Exercise description ::
Would you please copy the part of the material below that opens with the line containing "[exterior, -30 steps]" and closes with the line containing "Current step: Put"? Copy it exactly, and only it.

Dataset extract ::

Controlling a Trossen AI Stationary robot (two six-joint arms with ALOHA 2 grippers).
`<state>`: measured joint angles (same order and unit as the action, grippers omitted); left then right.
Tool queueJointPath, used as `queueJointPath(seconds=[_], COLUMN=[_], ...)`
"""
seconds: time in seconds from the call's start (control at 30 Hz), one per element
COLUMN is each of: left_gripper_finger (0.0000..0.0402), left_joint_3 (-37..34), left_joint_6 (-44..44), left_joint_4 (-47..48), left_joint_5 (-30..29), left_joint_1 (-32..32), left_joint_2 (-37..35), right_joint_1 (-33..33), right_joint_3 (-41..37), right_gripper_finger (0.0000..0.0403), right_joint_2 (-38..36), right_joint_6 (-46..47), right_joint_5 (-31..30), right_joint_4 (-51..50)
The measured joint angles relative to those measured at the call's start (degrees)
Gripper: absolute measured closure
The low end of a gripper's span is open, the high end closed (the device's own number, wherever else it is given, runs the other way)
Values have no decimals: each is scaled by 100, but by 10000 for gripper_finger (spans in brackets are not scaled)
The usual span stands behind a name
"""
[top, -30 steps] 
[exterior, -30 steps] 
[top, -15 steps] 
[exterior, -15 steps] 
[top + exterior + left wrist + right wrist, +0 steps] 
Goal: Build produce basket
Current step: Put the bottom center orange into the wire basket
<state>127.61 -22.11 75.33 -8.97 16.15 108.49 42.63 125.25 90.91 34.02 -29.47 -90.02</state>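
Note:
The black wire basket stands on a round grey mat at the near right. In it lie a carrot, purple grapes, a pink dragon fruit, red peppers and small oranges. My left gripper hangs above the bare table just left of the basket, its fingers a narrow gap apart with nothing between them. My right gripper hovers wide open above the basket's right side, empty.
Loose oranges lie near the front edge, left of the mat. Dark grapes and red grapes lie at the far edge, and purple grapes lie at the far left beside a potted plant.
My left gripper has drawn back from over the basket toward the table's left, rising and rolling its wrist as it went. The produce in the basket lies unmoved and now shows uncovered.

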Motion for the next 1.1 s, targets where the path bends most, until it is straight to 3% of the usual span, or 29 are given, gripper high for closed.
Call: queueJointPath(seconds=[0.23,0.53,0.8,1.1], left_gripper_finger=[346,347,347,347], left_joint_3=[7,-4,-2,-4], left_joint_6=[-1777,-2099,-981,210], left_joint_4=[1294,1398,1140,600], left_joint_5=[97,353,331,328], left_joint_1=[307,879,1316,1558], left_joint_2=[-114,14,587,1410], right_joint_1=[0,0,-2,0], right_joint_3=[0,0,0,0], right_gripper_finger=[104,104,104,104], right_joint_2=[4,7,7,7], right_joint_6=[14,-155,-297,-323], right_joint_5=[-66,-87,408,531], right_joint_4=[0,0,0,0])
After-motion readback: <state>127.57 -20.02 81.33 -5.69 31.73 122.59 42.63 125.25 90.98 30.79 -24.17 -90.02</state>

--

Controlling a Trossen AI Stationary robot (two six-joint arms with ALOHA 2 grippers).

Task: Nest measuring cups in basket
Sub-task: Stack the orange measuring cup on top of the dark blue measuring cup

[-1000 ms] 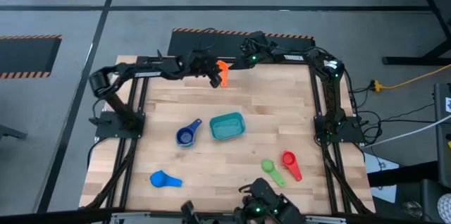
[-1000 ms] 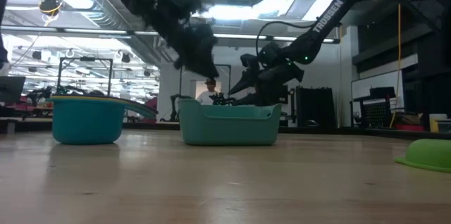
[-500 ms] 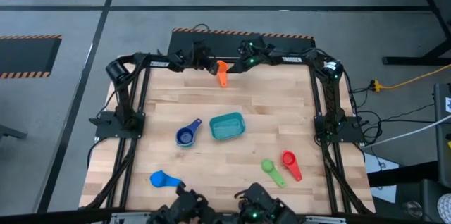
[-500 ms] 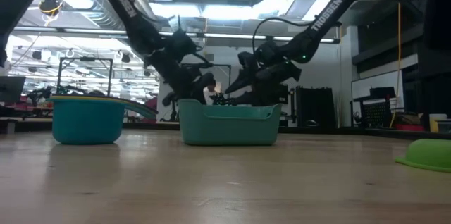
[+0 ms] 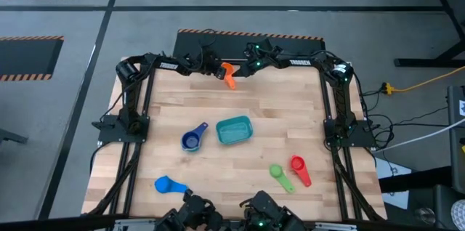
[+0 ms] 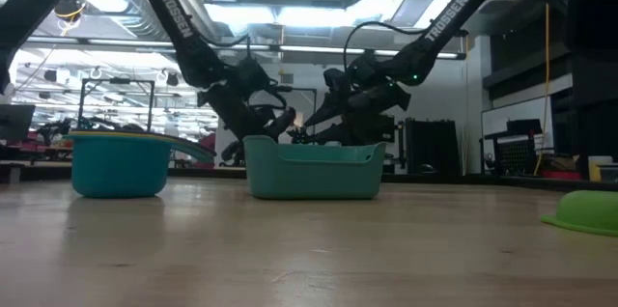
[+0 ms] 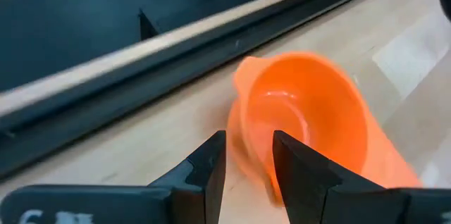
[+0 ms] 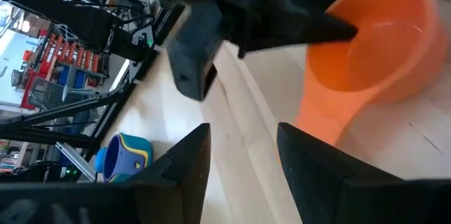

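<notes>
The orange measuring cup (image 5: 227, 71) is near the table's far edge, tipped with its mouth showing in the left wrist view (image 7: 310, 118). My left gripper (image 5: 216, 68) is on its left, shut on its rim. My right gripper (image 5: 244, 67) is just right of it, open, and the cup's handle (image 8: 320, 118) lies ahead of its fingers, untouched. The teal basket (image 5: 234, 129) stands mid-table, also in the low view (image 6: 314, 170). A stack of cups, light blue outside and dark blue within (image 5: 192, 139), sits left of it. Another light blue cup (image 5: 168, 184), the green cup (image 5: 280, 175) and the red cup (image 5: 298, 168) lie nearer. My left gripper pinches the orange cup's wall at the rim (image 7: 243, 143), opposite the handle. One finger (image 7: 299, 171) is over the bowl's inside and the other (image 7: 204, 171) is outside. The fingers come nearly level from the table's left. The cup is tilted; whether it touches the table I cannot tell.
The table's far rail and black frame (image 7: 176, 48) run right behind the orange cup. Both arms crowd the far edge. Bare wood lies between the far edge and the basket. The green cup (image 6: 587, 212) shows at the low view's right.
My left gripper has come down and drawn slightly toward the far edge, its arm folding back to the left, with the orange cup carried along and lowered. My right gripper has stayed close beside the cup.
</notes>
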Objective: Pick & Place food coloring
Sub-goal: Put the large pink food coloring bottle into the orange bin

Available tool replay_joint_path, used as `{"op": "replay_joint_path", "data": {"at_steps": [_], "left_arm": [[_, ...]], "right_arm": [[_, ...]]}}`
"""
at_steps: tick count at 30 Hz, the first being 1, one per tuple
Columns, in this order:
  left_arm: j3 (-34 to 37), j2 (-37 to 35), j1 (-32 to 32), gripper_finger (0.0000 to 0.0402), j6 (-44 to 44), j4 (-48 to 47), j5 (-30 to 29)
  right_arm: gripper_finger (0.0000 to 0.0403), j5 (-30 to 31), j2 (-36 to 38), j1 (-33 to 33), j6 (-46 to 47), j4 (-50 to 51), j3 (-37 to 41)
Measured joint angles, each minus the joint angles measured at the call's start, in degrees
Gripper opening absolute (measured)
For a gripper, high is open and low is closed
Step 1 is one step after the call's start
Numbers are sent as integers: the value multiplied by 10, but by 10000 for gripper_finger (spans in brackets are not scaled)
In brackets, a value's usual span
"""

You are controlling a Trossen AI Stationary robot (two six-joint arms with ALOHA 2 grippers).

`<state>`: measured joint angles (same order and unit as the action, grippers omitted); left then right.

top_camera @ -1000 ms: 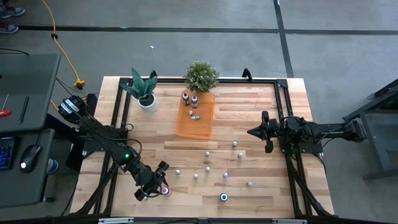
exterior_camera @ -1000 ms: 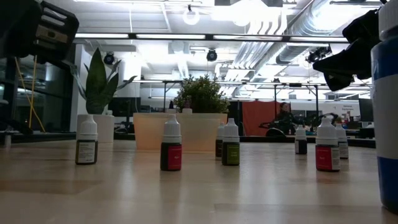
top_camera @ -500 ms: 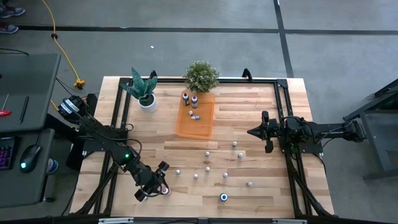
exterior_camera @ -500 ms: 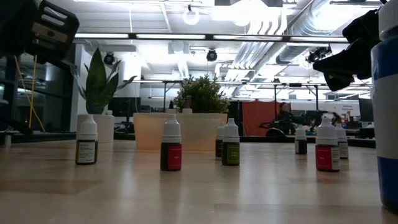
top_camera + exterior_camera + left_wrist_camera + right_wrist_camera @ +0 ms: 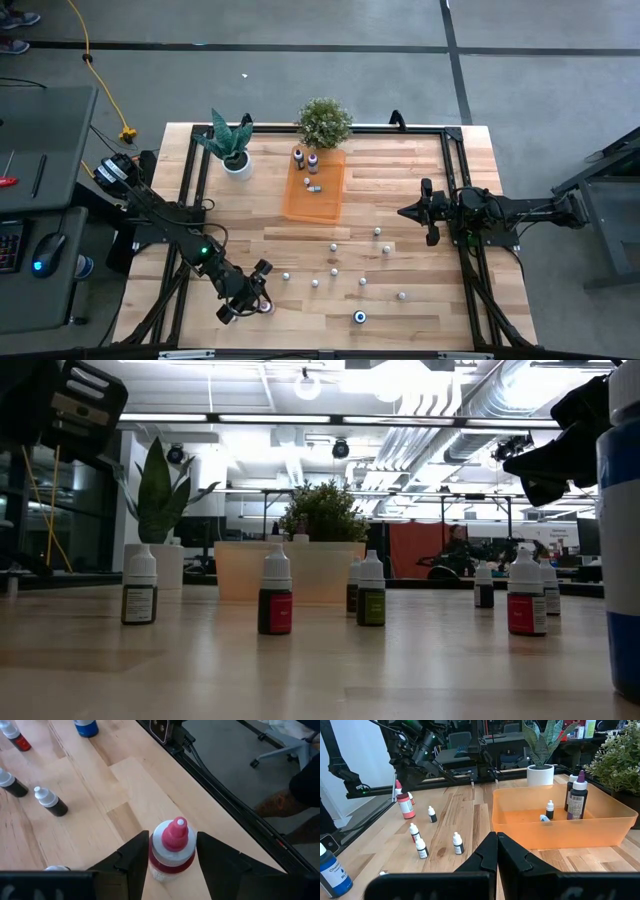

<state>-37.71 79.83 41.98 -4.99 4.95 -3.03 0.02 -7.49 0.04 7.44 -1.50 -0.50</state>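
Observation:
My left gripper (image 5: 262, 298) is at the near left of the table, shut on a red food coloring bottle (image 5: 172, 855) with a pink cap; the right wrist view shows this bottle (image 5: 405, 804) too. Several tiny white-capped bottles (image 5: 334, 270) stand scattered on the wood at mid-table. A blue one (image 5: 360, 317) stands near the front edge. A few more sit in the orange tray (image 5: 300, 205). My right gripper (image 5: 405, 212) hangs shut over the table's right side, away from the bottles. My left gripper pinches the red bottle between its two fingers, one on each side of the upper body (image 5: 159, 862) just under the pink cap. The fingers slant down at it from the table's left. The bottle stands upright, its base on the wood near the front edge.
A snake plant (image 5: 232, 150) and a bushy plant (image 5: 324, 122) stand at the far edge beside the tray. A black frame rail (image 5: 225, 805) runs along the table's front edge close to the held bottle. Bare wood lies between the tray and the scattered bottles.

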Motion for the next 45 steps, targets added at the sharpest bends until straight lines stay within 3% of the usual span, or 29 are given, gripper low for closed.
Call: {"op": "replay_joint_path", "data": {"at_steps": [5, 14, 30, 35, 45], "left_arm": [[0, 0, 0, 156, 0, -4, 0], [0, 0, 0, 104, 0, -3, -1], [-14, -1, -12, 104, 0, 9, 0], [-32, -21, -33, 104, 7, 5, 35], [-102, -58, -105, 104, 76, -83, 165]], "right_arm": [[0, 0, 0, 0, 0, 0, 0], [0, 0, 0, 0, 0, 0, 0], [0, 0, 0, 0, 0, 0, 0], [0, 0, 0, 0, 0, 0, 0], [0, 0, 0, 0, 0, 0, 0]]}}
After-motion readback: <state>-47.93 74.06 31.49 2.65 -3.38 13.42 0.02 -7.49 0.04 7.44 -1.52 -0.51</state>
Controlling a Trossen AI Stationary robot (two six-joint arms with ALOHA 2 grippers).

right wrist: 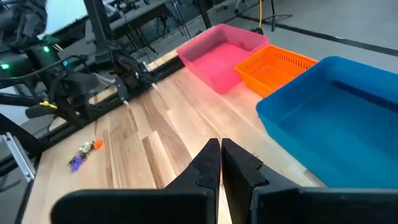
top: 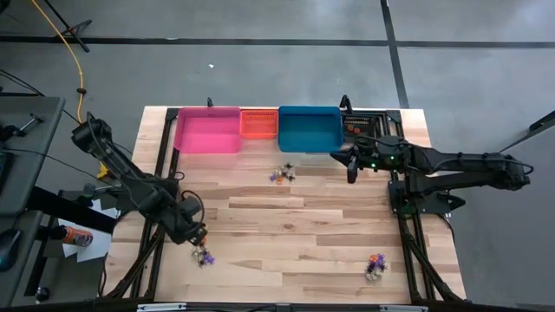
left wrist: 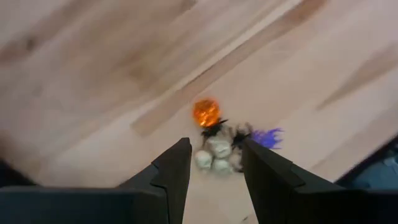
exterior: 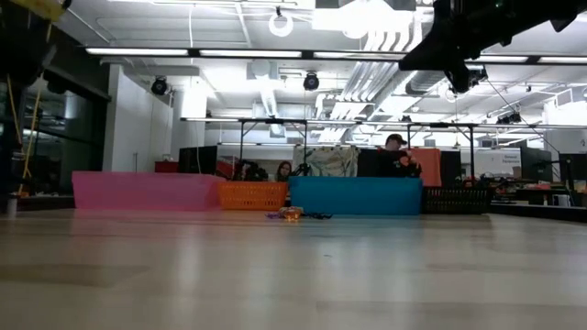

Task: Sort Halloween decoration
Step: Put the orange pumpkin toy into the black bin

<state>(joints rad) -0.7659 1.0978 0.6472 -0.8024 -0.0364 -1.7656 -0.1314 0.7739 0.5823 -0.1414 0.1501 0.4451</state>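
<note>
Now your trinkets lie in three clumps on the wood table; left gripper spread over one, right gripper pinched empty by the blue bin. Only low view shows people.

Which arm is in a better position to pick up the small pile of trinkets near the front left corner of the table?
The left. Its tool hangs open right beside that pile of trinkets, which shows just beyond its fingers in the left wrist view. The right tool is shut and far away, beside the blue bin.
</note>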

Response to the task ::
[exterior, -30 steps] 
[top, -15 steps] 
[exterior, -15 steps] 
[top + exterior + left wrist + right wrist, +0 steps] 
Goal: Build produce basket
Current step: Put the bottom center orange into the wire basket

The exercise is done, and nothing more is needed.